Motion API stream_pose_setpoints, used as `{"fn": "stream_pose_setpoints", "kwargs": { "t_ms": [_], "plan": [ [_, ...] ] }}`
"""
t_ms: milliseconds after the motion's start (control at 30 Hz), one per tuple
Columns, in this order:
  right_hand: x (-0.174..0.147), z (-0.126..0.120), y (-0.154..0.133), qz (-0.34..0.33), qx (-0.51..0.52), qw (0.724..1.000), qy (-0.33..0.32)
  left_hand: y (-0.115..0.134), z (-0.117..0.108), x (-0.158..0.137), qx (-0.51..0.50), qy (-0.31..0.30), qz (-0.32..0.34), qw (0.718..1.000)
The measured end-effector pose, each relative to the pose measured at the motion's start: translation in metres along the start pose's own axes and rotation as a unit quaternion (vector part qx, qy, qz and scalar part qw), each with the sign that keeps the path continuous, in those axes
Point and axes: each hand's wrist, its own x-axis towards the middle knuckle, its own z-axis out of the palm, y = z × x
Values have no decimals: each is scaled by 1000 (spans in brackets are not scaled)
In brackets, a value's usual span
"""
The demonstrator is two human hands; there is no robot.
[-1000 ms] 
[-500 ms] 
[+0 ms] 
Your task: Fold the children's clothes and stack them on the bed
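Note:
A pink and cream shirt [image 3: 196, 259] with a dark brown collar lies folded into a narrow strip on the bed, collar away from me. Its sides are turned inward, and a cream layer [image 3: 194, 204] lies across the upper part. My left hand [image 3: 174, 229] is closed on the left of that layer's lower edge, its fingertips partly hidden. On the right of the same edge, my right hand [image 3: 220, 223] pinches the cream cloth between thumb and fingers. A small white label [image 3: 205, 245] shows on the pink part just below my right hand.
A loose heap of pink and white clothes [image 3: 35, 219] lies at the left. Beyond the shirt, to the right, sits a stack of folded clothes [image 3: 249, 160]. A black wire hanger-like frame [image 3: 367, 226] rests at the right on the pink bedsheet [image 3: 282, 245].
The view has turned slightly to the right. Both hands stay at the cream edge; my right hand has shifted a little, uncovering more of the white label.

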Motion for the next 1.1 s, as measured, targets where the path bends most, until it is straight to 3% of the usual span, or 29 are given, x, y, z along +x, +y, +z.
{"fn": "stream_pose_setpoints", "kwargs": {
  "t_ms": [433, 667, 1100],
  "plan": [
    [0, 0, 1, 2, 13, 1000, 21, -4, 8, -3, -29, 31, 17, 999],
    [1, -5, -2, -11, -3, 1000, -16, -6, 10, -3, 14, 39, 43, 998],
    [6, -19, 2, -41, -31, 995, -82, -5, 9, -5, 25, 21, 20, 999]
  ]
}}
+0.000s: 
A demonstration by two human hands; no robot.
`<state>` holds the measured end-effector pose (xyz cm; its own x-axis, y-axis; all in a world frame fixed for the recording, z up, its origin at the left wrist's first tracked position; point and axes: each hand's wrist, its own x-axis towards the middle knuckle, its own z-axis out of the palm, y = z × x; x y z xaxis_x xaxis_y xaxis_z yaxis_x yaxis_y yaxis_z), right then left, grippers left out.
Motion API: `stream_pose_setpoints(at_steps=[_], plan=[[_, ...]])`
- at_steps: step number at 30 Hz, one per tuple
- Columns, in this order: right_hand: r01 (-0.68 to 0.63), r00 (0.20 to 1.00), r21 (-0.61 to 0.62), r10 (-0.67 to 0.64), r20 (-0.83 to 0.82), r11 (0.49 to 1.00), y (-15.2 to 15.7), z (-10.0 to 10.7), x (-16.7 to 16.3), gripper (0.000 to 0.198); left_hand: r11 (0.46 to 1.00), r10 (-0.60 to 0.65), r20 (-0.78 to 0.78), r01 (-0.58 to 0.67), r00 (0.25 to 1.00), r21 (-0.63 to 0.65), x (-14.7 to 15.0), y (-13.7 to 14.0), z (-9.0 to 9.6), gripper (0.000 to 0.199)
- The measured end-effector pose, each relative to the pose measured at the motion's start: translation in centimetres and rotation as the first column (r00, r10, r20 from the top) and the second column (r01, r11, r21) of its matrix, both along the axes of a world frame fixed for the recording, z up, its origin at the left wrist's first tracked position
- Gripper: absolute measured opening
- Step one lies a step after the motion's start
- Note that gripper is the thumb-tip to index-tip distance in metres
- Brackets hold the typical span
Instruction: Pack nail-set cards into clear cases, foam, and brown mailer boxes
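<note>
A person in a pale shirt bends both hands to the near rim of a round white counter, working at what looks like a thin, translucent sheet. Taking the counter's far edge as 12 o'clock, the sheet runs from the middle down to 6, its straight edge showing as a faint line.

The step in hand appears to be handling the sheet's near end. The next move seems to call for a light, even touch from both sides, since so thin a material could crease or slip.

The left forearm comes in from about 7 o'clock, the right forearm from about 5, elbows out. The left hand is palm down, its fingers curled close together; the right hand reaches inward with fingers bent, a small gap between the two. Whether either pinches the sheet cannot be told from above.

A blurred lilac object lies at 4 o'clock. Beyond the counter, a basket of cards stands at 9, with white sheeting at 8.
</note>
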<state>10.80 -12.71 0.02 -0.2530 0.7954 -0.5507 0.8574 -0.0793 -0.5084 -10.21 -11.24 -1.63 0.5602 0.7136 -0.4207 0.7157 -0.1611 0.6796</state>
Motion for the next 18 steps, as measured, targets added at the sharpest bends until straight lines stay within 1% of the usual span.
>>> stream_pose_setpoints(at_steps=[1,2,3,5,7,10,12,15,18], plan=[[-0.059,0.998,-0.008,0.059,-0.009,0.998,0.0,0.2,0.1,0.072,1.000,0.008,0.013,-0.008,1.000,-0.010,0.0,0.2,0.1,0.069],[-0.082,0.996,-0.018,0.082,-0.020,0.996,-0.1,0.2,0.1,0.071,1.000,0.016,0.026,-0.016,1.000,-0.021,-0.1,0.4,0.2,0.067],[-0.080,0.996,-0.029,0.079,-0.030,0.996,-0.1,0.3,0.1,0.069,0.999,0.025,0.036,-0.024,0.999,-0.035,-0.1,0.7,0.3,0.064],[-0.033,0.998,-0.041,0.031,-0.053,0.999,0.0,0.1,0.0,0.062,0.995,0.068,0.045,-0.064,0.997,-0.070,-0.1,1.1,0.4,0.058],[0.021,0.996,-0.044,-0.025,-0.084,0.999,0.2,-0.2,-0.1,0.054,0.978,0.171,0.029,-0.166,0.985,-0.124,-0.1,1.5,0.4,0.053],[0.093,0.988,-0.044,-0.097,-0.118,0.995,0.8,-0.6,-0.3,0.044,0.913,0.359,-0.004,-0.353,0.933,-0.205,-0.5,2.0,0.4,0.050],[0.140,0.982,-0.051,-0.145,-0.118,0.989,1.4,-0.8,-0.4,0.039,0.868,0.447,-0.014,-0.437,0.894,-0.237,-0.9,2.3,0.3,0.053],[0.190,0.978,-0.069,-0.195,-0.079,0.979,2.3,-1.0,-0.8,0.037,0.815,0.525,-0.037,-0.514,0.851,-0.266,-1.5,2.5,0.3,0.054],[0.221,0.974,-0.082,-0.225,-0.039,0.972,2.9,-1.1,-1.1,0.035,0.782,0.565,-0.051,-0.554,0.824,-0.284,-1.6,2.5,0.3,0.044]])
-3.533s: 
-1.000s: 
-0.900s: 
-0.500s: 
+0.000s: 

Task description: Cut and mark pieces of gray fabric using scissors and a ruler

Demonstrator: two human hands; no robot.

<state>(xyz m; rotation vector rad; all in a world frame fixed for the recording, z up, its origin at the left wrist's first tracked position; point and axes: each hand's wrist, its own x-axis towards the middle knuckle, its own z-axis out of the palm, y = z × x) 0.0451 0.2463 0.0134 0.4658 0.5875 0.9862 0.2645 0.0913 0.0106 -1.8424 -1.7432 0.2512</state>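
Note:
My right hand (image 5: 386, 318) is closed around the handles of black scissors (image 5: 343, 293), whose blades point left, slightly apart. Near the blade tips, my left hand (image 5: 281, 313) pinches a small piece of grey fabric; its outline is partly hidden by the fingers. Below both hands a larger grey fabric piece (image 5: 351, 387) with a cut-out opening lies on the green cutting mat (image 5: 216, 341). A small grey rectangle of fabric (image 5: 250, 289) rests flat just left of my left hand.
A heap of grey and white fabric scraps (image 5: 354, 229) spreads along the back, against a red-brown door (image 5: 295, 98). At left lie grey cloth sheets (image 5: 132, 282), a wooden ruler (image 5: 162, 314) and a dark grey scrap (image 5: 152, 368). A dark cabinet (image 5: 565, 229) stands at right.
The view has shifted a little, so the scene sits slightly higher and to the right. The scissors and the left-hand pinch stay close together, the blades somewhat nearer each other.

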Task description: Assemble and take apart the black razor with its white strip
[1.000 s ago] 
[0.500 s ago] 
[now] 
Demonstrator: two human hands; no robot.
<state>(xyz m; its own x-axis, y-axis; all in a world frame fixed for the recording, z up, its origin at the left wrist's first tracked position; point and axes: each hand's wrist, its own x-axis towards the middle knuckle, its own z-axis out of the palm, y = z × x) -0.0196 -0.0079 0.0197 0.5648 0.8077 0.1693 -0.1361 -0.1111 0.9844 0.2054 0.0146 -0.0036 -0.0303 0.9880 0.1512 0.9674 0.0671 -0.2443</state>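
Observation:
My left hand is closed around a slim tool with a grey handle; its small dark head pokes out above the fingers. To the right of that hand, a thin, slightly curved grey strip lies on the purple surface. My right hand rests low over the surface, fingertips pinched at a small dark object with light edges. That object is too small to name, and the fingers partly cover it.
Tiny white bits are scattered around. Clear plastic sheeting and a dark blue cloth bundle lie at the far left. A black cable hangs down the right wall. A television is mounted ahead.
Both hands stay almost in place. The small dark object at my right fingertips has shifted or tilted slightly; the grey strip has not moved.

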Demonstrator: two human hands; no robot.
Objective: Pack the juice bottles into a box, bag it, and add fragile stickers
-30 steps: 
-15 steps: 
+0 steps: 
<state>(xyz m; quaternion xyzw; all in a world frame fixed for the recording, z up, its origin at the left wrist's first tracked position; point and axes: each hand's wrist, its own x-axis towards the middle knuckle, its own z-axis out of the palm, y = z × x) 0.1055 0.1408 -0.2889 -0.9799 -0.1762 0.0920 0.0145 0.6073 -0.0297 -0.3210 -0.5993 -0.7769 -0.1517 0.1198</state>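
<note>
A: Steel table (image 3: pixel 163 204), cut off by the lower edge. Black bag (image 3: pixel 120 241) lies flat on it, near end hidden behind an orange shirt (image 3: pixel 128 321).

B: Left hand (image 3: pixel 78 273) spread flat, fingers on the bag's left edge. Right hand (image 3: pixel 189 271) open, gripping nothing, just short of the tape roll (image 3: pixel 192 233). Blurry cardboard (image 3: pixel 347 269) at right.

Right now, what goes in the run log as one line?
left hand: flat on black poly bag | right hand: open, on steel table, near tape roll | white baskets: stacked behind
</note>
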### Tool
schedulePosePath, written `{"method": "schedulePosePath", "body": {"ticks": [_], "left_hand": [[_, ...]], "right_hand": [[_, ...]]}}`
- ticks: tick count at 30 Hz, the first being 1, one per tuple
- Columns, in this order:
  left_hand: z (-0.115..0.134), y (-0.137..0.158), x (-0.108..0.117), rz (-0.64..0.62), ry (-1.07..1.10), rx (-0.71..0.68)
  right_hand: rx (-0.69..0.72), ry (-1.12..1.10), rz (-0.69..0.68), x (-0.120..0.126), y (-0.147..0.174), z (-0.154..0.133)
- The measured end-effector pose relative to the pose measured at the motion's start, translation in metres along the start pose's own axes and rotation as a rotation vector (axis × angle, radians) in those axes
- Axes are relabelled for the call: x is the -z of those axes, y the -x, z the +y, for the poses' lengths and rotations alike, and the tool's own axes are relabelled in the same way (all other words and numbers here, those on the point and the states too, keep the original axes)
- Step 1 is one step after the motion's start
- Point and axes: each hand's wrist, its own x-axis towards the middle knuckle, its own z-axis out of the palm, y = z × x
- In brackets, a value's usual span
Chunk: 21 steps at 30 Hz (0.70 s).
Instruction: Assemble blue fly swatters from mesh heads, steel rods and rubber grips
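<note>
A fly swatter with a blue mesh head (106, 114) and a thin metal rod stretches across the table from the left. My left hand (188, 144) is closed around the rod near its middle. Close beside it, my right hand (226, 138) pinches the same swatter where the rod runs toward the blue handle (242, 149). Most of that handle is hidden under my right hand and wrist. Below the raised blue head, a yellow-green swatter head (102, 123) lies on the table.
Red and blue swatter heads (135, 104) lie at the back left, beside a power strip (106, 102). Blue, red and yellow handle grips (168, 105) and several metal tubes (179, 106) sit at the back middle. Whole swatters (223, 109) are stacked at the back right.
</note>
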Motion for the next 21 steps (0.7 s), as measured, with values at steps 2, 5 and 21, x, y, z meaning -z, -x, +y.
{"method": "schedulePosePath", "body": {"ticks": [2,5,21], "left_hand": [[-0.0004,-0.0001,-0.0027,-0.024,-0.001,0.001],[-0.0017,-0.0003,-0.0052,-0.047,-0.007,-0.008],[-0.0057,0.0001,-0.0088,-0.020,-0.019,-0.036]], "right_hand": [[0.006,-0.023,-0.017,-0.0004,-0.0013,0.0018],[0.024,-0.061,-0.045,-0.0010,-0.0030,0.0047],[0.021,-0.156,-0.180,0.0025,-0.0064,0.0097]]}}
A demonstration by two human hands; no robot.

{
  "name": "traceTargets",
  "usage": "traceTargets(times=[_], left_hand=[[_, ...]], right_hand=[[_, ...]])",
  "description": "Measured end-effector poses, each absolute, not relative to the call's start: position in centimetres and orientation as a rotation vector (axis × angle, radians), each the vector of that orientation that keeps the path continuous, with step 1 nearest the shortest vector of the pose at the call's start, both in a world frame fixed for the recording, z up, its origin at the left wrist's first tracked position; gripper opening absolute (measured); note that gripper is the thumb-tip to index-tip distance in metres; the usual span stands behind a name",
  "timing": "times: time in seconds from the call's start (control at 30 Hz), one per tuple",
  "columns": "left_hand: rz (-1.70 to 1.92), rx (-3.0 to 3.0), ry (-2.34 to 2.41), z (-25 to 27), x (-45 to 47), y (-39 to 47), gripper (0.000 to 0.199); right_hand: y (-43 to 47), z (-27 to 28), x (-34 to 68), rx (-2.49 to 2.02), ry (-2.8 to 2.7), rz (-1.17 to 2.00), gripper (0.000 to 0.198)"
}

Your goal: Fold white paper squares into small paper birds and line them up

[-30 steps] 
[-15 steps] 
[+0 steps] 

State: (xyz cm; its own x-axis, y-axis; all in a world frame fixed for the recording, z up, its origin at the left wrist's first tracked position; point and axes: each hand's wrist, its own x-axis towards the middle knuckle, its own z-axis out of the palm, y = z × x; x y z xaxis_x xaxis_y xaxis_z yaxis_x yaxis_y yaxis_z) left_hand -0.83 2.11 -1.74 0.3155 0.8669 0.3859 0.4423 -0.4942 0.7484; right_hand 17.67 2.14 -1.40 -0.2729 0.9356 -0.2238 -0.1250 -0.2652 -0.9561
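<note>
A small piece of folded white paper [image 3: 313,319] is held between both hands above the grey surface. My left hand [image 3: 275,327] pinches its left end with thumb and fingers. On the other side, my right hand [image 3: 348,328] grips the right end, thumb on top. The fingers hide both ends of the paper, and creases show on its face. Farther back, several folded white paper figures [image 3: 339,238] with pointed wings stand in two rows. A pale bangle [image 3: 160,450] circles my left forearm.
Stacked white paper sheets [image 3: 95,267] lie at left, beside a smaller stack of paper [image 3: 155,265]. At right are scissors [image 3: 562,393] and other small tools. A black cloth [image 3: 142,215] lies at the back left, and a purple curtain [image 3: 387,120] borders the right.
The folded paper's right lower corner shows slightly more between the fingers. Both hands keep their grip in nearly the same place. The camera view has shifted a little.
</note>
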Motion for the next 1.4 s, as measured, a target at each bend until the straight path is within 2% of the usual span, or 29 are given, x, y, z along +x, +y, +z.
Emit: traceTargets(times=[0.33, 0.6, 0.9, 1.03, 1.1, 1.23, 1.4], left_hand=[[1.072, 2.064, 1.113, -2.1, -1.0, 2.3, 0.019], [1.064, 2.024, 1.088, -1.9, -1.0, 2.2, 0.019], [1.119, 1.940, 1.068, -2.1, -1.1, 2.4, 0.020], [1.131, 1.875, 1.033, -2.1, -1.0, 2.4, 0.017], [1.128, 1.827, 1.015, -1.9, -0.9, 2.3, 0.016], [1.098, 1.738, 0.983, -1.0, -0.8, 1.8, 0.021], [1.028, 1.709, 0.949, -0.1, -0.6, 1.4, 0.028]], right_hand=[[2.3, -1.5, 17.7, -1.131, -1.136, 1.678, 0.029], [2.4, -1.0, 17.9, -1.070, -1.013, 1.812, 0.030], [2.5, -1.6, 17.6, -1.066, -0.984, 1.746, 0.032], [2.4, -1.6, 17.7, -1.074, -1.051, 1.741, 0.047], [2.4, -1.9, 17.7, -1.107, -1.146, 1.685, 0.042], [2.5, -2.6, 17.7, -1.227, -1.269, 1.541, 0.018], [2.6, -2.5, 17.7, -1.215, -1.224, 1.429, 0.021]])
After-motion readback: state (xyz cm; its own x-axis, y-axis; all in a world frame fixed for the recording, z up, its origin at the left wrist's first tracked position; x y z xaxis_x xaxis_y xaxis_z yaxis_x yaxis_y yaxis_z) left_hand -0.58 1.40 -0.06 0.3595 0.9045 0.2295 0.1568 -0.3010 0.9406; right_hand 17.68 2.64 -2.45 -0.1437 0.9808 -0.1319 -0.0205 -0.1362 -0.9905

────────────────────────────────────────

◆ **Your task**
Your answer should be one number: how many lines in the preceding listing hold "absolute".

◆ **Result of this exercise**
2